### Exercise brief
From the first line of the entries below, reproduce everything exactly through the line with "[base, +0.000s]", and nothing more.

### Stored data

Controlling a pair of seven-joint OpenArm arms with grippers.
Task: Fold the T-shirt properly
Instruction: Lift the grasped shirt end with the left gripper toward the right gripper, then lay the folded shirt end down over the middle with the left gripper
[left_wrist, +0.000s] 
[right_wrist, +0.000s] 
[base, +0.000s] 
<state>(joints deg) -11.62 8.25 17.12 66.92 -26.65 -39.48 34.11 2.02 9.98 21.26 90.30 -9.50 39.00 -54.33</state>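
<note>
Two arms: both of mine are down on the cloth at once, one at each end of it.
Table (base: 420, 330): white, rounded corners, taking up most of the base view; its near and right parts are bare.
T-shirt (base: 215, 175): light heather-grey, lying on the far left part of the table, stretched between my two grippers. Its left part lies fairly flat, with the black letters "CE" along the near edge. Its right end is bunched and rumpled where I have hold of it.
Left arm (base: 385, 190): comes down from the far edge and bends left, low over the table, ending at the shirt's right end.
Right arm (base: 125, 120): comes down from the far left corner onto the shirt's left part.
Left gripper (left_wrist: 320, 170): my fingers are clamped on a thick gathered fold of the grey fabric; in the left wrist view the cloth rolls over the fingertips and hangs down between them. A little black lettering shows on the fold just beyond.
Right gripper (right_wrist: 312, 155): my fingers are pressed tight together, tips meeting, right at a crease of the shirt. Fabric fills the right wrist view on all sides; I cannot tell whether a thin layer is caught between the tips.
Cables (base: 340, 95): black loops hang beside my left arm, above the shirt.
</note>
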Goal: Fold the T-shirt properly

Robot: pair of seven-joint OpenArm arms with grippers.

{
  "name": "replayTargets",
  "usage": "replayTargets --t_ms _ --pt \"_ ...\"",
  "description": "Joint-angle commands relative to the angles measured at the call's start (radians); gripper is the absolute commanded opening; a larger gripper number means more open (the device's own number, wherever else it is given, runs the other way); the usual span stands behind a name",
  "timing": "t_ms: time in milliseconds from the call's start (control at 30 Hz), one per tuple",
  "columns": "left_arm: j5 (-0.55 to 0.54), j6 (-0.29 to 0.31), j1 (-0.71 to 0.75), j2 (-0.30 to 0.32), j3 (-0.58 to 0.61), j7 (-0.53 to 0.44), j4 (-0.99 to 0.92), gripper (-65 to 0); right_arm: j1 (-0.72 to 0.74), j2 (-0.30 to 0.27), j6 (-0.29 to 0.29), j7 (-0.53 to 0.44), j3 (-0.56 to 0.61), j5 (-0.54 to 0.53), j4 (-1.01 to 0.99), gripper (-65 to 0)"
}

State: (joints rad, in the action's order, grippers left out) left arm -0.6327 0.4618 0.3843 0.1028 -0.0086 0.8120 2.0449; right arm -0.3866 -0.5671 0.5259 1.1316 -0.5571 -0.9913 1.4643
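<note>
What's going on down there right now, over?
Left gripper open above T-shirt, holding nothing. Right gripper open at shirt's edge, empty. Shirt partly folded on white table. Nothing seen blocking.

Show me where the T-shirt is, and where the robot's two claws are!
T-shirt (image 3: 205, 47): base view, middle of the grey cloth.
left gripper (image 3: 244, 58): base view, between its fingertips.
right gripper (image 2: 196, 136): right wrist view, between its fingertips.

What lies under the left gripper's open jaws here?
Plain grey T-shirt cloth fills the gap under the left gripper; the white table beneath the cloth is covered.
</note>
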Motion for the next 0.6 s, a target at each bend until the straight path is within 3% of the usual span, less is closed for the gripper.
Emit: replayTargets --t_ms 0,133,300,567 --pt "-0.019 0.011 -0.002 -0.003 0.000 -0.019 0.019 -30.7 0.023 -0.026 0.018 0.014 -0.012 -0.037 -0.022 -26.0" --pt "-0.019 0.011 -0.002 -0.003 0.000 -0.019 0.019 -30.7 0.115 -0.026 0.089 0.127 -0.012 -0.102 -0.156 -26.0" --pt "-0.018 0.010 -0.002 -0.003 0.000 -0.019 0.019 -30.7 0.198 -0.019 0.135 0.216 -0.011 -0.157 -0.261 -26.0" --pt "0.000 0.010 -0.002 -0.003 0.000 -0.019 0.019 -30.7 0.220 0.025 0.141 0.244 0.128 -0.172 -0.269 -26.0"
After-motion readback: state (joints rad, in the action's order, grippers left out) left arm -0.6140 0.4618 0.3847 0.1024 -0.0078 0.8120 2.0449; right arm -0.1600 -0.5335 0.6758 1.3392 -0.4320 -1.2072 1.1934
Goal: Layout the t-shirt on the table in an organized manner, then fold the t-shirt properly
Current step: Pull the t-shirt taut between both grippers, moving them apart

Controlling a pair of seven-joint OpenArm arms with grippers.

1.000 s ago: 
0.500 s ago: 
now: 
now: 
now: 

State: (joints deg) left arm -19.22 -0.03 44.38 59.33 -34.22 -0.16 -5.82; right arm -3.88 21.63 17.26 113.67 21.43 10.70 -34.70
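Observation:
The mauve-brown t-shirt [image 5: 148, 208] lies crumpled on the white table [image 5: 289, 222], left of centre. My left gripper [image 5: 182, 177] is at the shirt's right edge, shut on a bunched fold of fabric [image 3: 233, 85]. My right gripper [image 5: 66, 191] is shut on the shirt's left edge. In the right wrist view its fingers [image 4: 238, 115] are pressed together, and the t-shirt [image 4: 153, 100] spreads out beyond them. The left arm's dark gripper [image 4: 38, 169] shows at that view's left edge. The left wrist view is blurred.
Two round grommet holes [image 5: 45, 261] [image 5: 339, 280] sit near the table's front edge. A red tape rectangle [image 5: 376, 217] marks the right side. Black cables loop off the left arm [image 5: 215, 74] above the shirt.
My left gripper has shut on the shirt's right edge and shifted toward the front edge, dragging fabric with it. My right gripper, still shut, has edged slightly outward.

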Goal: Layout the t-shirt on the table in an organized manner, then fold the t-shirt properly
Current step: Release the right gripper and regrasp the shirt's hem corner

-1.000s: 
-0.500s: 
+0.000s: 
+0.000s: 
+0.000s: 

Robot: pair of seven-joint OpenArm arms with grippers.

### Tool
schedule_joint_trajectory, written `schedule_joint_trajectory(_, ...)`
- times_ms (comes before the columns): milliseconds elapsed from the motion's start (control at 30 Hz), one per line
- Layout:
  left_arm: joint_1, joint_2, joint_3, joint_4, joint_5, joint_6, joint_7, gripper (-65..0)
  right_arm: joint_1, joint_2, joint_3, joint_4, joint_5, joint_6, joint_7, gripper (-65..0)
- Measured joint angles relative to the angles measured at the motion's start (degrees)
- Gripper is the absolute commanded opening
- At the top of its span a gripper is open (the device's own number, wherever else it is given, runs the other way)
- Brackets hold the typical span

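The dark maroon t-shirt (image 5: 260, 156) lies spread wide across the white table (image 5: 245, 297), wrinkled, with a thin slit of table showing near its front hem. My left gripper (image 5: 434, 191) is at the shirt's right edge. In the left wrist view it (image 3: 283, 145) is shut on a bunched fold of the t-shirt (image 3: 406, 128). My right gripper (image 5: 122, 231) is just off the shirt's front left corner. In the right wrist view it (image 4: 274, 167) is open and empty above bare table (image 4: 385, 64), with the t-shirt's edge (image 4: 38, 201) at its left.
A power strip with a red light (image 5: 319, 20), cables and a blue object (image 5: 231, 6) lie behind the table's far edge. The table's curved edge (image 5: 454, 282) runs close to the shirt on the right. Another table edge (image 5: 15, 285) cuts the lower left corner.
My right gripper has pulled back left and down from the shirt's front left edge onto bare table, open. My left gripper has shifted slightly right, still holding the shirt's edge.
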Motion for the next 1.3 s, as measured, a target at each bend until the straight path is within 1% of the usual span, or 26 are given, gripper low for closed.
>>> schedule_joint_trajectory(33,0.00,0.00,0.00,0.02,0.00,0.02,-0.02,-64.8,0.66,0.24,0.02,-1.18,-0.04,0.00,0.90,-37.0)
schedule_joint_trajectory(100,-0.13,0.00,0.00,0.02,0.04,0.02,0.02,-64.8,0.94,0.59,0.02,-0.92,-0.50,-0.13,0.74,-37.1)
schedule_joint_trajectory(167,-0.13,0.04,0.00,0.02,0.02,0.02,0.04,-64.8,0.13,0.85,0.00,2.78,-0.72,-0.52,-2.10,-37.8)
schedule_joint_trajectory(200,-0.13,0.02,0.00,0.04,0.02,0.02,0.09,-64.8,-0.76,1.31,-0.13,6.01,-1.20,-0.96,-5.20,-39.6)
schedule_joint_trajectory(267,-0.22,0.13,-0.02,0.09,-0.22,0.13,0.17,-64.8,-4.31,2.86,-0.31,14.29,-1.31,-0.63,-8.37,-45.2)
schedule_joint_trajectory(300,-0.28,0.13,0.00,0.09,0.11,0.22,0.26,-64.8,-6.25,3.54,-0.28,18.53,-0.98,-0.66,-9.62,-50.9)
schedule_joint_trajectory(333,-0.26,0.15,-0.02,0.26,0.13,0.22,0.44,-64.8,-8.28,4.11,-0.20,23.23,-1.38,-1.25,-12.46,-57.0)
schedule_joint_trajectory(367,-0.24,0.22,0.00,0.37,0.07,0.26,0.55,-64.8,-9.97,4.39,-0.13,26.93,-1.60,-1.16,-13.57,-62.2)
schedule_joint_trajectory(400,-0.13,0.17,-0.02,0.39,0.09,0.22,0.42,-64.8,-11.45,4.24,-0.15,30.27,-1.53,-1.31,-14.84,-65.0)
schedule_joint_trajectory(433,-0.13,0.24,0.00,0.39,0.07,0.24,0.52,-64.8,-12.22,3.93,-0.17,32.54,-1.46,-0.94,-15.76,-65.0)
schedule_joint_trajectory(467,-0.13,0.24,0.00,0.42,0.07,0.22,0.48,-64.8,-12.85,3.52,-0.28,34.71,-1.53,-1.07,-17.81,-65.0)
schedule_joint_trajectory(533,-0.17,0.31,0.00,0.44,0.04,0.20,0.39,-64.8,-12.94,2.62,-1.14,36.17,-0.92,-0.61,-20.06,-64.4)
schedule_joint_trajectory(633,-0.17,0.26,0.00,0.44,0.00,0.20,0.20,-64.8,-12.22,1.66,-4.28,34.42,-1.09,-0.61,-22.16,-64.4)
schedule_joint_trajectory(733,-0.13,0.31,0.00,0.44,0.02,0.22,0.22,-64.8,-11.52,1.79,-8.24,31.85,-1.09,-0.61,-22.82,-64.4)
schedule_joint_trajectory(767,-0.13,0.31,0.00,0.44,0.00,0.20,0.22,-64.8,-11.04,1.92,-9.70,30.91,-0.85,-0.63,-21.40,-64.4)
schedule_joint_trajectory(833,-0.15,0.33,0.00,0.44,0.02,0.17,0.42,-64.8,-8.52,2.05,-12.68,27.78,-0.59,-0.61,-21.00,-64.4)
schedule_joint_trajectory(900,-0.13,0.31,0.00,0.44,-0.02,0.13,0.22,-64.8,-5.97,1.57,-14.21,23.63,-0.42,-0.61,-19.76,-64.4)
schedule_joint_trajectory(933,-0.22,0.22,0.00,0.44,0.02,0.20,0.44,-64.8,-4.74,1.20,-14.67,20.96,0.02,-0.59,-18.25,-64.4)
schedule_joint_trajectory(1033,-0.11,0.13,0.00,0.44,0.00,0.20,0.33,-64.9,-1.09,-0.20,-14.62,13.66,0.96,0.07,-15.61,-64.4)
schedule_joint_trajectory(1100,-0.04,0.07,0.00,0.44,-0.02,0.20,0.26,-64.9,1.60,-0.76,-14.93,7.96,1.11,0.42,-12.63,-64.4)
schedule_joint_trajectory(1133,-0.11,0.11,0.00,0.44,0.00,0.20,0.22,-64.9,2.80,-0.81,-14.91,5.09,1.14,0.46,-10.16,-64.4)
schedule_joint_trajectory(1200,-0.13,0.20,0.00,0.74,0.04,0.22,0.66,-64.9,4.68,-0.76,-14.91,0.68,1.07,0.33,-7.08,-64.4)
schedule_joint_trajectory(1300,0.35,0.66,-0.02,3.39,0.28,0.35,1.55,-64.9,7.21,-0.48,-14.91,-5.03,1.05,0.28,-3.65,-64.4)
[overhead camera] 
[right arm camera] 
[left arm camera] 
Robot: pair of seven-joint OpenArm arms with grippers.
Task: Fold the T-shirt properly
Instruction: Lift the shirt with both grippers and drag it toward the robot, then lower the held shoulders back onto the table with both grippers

### Answer space
Controlling a pair of seven-joint OpenArm arms with grippers.
Task: Fold the T-shirt properly
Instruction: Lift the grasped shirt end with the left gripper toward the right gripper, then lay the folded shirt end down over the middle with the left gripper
[left_wrist, +0.000s] 
[right_wrist, +0.000s] 
[base, +0.000s] 

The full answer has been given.